**PROBLEM TO WORK ON**
Once you reach the end of the data, transcribe all of it exactly.

**DATA SEGMENT**
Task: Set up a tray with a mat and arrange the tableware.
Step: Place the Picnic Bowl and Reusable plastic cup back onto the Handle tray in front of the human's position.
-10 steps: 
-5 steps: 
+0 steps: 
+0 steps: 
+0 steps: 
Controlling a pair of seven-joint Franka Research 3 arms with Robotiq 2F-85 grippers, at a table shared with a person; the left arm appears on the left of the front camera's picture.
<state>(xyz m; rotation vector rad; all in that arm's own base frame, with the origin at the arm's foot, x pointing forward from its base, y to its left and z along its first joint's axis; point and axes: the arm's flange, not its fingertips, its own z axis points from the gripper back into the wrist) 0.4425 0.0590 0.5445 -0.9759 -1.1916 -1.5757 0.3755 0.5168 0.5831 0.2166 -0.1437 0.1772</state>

**SOLVED EXERCISE**
Task: Set up a tray with a mat and arrange the tableware.
Step: Place the Picnic Bowl and Reusable plastic cup back onto the Handle tray in front of the human's position.
-10 steps: 
-5 steps: 
+0 steps: 
+0 steps: 
+0 steps: 
Controlling a pair of seven-joint Franka Research 3 arms with Robotiq 2F-85 grippers, at a table shared with a person; the left arm appears on the left of the front camera's picture.
<state>(xyz m; rotation vector rad; all in that arm's own base frame, with the origin at the arm's foot, x pointing forward from its base, y to its left and z along its first joint's axis; point and axes: the arm's flange, not its fingertips, its own z axis points from the gripper back into the wrist) 0.4425 0.0590 0.5445 -0.9759 -1.1916 -1.5757 0.3755 0.5168 0.5831 0.2166 -0.1437 0.1772</state>

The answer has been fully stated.